Before starting, we need to create a simple function to generate the metadata for the inline and crossline patches. This function will generate a type of index that can be access by the model iterator. For example, if our patch is a `inline=100` with size 50x50 with a stride of 30, the metadadata will generate patches like, `i_0_100_0`, `i_30_100_0`, `i_60_100_0`, etc. If it is a crossline, the metadata starts with `x`. That's why we need a `slice_type`.

In [1]:
def generate_patches(slice_type, x, y, z, stride, patch_size):
    patch_list = []
    horz_locations = range(0, x - patch_size, stride)
    vert_locations = range(0, y - patch_size, stride)
    for j in range(z):
        # patches calculation
        locations = [[i, k] for i in horz_locations for k in vert_locations]
        patches_list = [slice_type + '_' + str(i) + '_' + str(j) + '_' + str(k)
                        for i, k in locations]
        patch_list.append(patches_list)
    
    return patch_list

Once we have our patch set generator, we can define our dataset model. Notice that it imports attributes from object `F3Labeled`. It also contains data with raw and labeled data. As we mentioned previously, all we need to do now is to generate our `__len__()` and `__getitem__()` function based on our metadata. The `__generate_patches()` does that based on the shape of the original data. It also splits the dataset into train and validation. Remember that we have raw data and labeled, so they need to be equally divided.

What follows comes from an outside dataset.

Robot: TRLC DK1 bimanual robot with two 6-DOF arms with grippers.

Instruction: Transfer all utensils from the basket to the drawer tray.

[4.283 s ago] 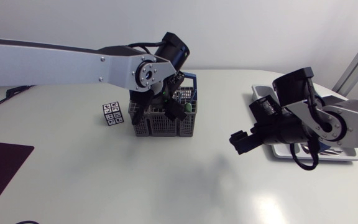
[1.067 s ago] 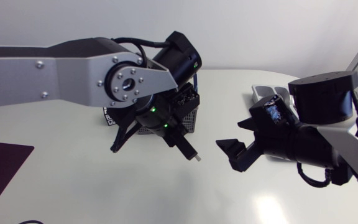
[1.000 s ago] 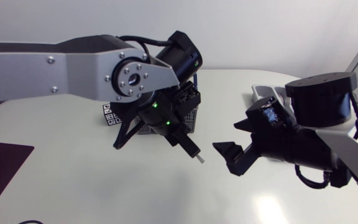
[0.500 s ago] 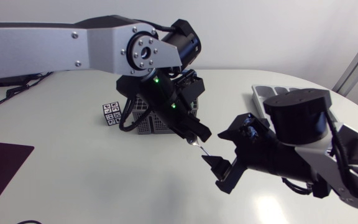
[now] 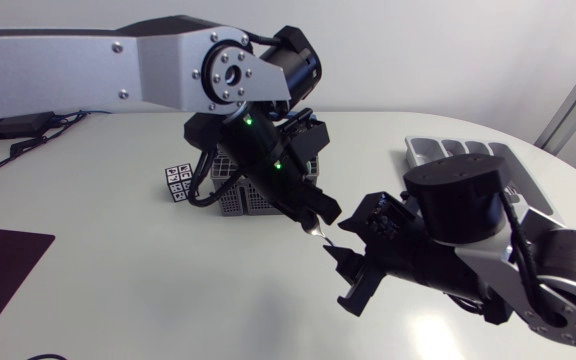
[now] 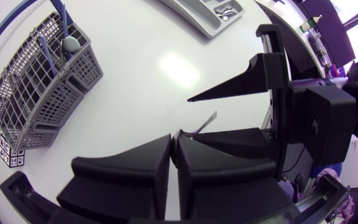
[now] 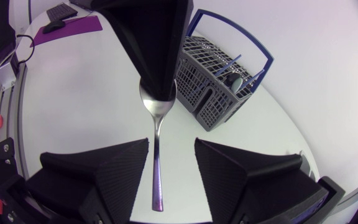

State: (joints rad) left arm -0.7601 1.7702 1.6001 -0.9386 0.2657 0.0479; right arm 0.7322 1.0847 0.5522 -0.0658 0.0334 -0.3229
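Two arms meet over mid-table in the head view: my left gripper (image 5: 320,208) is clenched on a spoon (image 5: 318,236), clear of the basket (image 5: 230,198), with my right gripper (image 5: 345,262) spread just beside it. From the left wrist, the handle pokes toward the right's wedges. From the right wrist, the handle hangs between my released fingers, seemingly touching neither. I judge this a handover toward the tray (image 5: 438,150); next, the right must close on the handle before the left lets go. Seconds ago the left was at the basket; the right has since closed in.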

We also have the `_load*()` functions to fit the framework API as we can see in previous tutorials. And we also have (as an extra) a `transform()` function to transform the data.

In [2]:
import torch
import itertools
import numpy as np

from sklearn.model_selection import train_test_split

from dasf.utils.types import is_gpu_array
from dasf_seismic.datasets import F3Labeled

class PatchedF3(F3Labeled):
    def __init__(self, download=False, root=None, chunks="auto", datatype="train"):
        super().__init__(download=download, root=root, chunks=chunks)
        
        self._name = ("%s (%s)" % (self._name, datatype))
        
        self.patch_size = 99
        self.per_val = 0.2
        self.datatype = datatype
        self.is_transform = True
        
    def _generate_patches(self, shape):
        stride = 50
        iline, xline, depth = shape
        
        i_list = generate_patches("i", xline, depth, iline, stride, self.patch_size)
        x_list = generate_patches("x", iline, depth, xline, stride, self.patch_size)
        
        i_list = list(itertools.chain(*i_list))
        x_list = list(itertools.chain(*x_list))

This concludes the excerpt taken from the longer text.